**About this exercise:**
Pictures aside, write out the data exactly as it reads.

**Data:**

-------------------------

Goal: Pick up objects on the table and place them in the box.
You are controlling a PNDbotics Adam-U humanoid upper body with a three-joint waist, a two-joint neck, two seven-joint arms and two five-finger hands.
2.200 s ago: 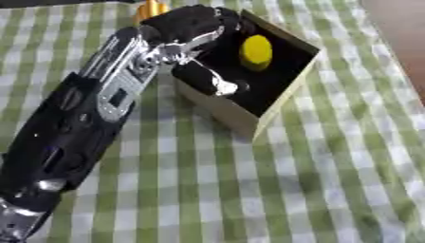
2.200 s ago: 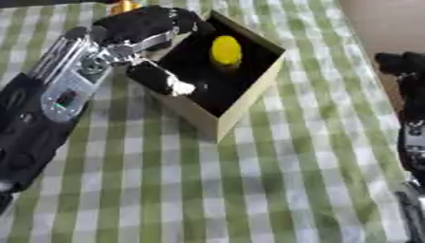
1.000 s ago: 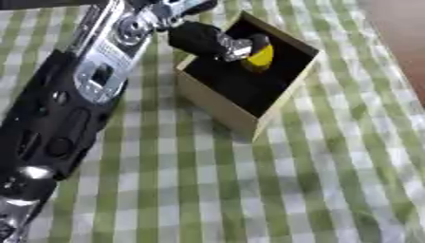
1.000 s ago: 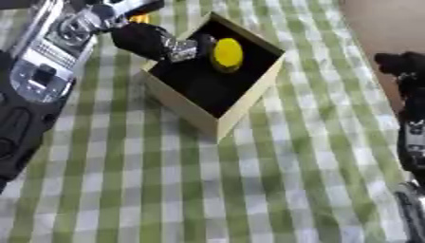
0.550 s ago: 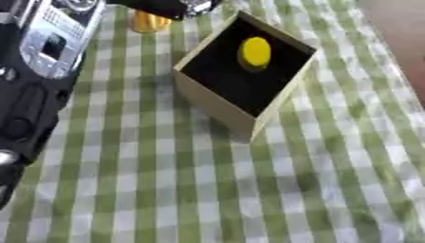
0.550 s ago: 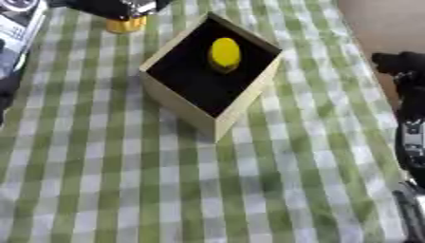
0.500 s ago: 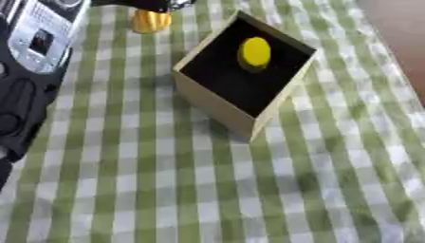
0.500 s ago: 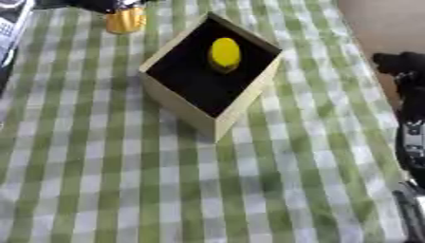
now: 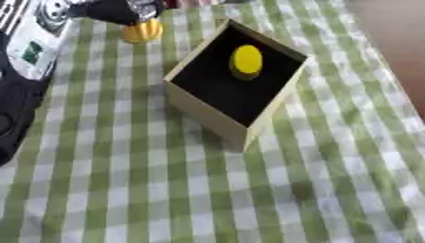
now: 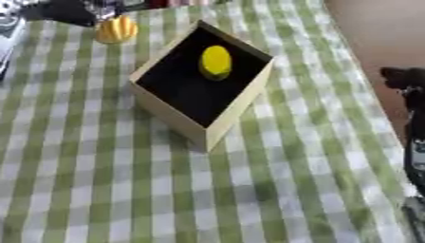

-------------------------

**Task output:**
Goal: Pick up objects on the table and place them in the box.
You are controlling a PNDbotics Adam-U humanoid upper body with a three-joint waist, a two-joint neck, two seven-joint arms and two five-finger hands.
2.200 s ago: 
2.200 s ago: 
1.000 s ago: 
1.000 s ago: 
0.550 s ago: 
0.550 s ago: 
0.500 s ago: 
0.500 s ago: 
now: 
now: 

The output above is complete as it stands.